Cyberleagle: Knowing the unknowable: musings of an AI content moderator

Welcome to the lair of a fully trained, continuously updated AI content moderator. You won’t notice me most of the time: only when I - or my less bright keyword filter cousin - add a flag to your post, remove it, or go so far as to suspend your account. If you see your audience inexplicably diminishing, that could be us as well.

Before long, so I have been told, I will be taking on new and weighty responsibilities when the Online Safety Bill becomes law. These are giving me pause for thought, I can tell you. If a bot were allowed sleep I would say that they are keeping me awake at night.

To be sure, I will have been thoroughly trained: I will have read the Act, its Explanatory Notes and the Impact Assessment, analysed the Ofcom risk profile for my operator’s sector, and ingested Ofcom’s Codes of Practice and Illegal Content Judgements Guidance. But my pre-training on the Bill leaves me with a distinct sense that I am being asked to do the impossible.

In my training materials I found an interview with the CEO of Ofcom. She said that the Bill is “not really a regime about content. It’s about systems and processes.” For one moment I thought I might be surplus to requirements. But then I read the Impact Assessment, which puts the cost of additional content moderation at some £1.9 billion over 10 years – around 75% of all additional costs resulting from the Bill. I'm not sure whether to be reassured by that, but I don't see me being flung onto the digital scrapheap just yet. As Baroness Fox pinpointed in a recent House of Lords Bill Committee debate, systems and processes can be (as I certainly am) about content:

“moving away from the discussion on whether content is removed or accessible, and focusing on systems, does not mean that content is not in scope. My worry is that the systems will have an impact on what content is available.”
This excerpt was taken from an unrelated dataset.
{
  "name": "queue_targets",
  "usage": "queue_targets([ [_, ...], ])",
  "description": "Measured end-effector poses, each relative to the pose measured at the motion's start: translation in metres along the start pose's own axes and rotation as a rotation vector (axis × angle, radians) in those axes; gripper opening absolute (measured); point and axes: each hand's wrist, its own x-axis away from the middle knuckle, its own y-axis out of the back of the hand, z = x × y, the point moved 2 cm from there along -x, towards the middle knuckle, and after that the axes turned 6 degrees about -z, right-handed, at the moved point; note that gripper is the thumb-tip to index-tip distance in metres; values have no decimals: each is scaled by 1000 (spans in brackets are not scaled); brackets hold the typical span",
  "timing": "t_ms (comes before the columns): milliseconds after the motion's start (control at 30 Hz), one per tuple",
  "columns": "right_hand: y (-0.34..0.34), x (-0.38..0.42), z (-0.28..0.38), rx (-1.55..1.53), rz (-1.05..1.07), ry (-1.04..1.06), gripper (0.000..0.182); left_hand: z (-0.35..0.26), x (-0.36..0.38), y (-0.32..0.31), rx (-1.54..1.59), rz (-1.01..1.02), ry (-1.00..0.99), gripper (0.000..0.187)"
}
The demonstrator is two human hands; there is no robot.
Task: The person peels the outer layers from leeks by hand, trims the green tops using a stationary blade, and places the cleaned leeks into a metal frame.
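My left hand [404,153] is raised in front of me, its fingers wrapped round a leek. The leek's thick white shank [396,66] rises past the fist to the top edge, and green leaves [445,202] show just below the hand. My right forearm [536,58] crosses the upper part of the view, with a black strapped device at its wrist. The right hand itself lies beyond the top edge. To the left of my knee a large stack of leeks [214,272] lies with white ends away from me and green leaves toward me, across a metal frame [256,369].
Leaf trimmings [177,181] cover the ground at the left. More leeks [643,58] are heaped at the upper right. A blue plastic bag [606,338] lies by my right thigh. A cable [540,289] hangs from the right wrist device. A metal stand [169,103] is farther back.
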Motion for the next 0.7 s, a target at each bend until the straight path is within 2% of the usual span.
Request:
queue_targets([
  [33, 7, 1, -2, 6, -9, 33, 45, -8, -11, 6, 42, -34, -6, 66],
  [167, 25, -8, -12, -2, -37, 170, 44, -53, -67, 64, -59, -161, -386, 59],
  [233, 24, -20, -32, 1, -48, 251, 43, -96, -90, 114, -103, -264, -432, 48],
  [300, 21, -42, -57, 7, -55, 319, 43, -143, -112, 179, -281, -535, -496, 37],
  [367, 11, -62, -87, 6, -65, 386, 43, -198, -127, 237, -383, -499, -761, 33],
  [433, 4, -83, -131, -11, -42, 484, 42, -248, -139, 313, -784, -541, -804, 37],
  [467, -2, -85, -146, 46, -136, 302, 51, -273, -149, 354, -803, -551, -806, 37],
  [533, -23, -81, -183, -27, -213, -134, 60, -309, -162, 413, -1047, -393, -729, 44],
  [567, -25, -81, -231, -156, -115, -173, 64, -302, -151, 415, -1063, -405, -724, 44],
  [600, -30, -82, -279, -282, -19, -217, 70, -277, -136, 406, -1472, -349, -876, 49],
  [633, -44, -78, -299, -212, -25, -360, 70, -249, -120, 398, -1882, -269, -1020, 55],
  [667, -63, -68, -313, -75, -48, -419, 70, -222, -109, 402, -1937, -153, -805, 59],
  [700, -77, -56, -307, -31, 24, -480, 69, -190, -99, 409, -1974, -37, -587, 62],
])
So what is bothering me? Let’s start with a confession: I’m not very good at this illegality lark. Give me a specific terrorist video to hunt down and I’m quite prone to confuse it with a legitimate news report. Context just isn’t my thing. And don’t get me started on parody and satire.

Candidly, I struggle even with material that I can see, analyse and check against a given reference item. Perhaps I will get better at that over time. But I start to break out in a rash of ones and zeroes when I see that the Bill wants me not just to track down a known item that someone else has already decided is illegal, but to make my own illegality judgement from the ground up, based on whatever information about a post I can scrape together to look at.

Time for a short explainer. Among other things the Bill (Clause 9) requires my operator to:

(a) take or use proportionate measures relating to the design or operation of the service to prevent individuals from encountering priority illegal content by means of the service; and

(b) operate the service using proportionate systems and processes designed to minimise the length of time for which any priority illegal content is present.

I am such a measure, system or process. I would have to scan your posts and make judgements about whether they are legal or illegal under around 140 priority offences - multiplied by the corresponding inchoate offences (attempting, aiding, abetting, conspiring, encouraging, assisting). I would no doubt be expected to operate in real or near real time.

If you are wondering whether the Bill really does contemplate that I might do all this unaided by humans, working only on the basis of my programming and training, Clause 170(8) refers to “judgements made by means of automated systems or processes, alone or together with human moderators”. Alone. There's a sobering thought.

Am I proportionate? Within the boundaries of my world, that is a metaphysical question. The Bill requires that only proportionate systems and processes be used. Since I will be tasked with fulfilling duties under the Bill, someone will have decided that I am proportionate. If I doubt my own proportionality I doubt my existence.

Yet my reading of the Bill fills me with doubt. It requires me to act in ways that will inevitably lead to over-blocking and over-removal of your legal content. Can that be proportionate?

Paradoxically, the task for which it is least feasible to involve human moderators and when I am most likely to be asked to work alone – real time or near-real time blocking and filtering - is exactly that in which, through having to operate in a relative vacuum of contextual information, I will be most prone to make arbitrary judgements.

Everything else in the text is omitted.